KOKSTAD, a town of South Africa, the capital of Griqualand East, 236 m. by rail S.W. of Durban, 110 m. N. by W. of Port Shepstone, and 150 m. N. of Port St John, Pondoland. Pop. (1904), 2903, of whom a third were Griquas. The town is built on the outer slopes of the Drakensberg and is 4270 ft. above the sea. Behind it Mount Currie rises to a height of 7297 ft. An excellent water supply is derived from the mountains. The town is well laid out, and possesses several handsome public buildings. It is the centre of a thriving agricultural district and has a considerable trade in wool, grain, cattle and horses with Basutoland, Pondoland and the neighbouring regions of Natal.

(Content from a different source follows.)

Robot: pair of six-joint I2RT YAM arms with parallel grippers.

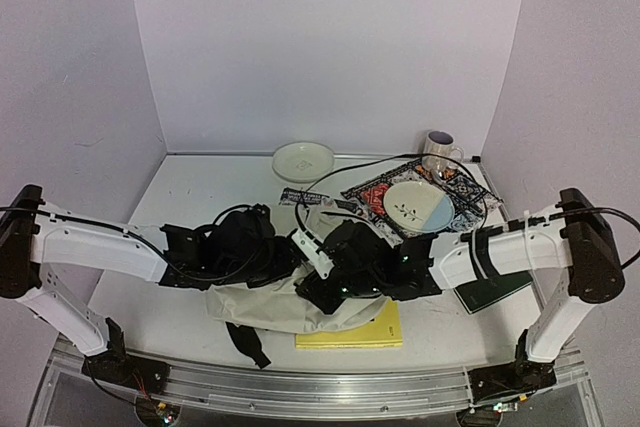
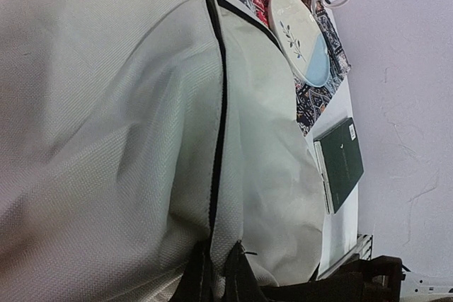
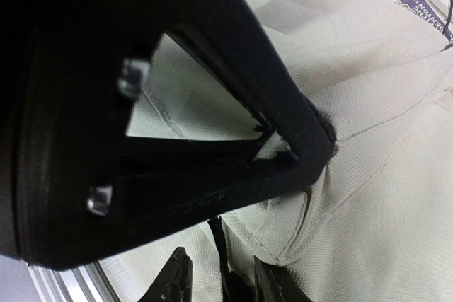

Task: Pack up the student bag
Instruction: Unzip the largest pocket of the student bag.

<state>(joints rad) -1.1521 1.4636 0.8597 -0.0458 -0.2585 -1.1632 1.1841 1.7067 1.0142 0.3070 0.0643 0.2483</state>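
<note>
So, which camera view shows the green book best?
The left wrist view: the green book lies there uncovered. In top external the right arm hides part of it. The right wrist view lacks it.

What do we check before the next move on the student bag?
1. Student bag zipper open: not ok, the visible stretch looks closed.
2. Left end effector grip: cannot tell, fingertips straddle the zipper line at the frame edge.
3. Right end effector grip: cannot tell, a black part blocks most of the view.
4. Yellow notebook free: not ok, partly under the bag.
5. Green book packed: not ok, lies outside the bag.
</note>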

The town is named after the Griqua chief Adam Kok, who founded it in 1869. In 1879 it came into the possession of Cape Colony and was granted municipal government in 1893. It is the residence of the Headman of the Griqua nation. (See KAFFRARIA and GRIQUALAND.)

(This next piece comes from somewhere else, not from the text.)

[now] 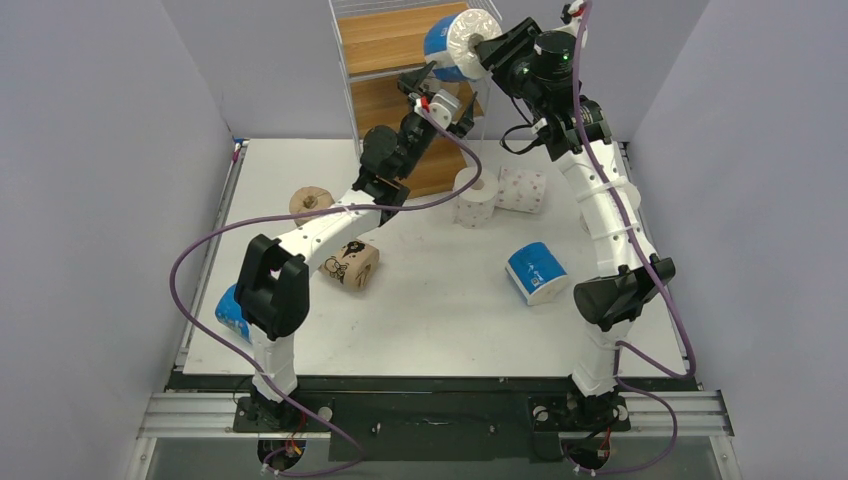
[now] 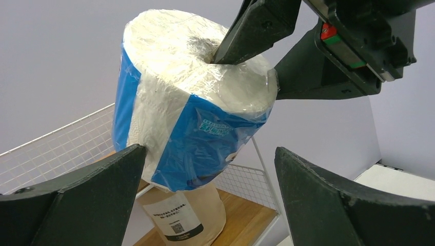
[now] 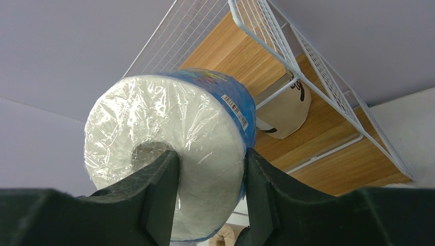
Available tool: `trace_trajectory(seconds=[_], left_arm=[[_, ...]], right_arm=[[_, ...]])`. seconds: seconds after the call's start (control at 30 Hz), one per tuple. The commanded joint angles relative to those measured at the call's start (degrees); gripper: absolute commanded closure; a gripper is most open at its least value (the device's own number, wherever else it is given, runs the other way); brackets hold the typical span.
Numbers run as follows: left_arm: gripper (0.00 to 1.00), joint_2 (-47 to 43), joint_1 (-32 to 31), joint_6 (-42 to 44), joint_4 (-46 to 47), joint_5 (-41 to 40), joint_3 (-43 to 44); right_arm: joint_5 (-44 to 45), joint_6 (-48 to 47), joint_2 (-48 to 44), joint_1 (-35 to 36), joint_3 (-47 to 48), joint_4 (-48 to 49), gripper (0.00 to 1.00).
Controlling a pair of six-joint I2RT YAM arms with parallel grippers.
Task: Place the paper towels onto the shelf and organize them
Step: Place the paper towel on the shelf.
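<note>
Right fingers (image 3: 164, 174) clamped on a blue-wrapped roll (image 3: 169, 128): one finger down the hollow core, the other outside on the wrap. Pinching the wall is the only grip that works here, since the roll is too fat to span. It hangs end-on toward my wrist, up in the air in front of the shelf (image 3: 231, 46) near its upper tiers, touching no board.

Left fingers (image 2: 115, 174) spread wide and empty, pointed up at the same roll from below, one on each side of it, not touching. Looks like a handover or a steadying stance; can't tell which.

On the shelf: one tan roll (image 3: 287, 110) upright on a lower board, tucked against the wire side. I'd guess the blue roll goes on a board above it.

Left on the desk (image 1: 440, 320):
- two white rolls (image 1: 498, 193) touching, just beside the shelf foot
- blue roll (image 1: 537, 272) on its side, near my right arm
- printed tan roll (image 1: 352, 265) and plain tan roll (image 1: 311, 203) under my left arm
- another blue one (image 1: 229, 312) half hidden by my left elbow

Task is early. Risk: the one-wall pinch lets the roll swing on release.
</note>
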Motion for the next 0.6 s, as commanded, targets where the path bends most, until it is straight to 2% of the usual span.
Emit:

KOLA, a peninsula of northern Russia, lying between the Arctic Ocean on the N. and the White Sea on the S. It forms part of the region of Lapland and belongs administratively to the government of Archangel. The Arctic coast, known as the Murman coast (Murman being a corruption of Norman), is 260 m. long, and being subject to the influence of the North Atlantic drift, is free from ice all the year round. It is a rocky coast, built of granite, and rising to 650 ft., and is broken by several excellent bays. On one of these, Kola Bay, the Russian government founded in 1895 the naval harbour of Alexandrovsk. From May to August a productive fishery is carried on along this coast. Inland the peninsula rises up to a plateau, 1000 ft. in general elevation, and crossed by several ranges of low mountains, which go up to over 3000 ft. in altitude. The lower slopes of these mountains are clothed with forest up to 1300 ft., and in places thickly studded with lakes, some of them of very considerable extent, e.g. Imandra (330 sq. m.), Ump-jaur, Nuorti-järvi, Guolle-jaur or Kola Lake, and Lu-jaur. From these issue streams of appreciable magnitude, such as the Tuloma, Voronya, Yovkyok or Yokanka, and Ponoi, all flowing into the Arctic, and the Varsuga and Umba, into the White Sea. The area of the peninsula is estimated at 50,000 sq. m.

See A. O. Kihlmann and Palmén, _Die Expedition nach der Halbinsel Kola_ (1887-1892) (Helsingfors); A. O. Kihlmann, _Bericht einer naturwissenschaftlichen Reise durch Russisch-Lappland_ (Helsingfors, 1890); and W. Ramsay, _Geologische Beobachtungen auf der Halbinsel Kola_ (Helsingfors, 1899).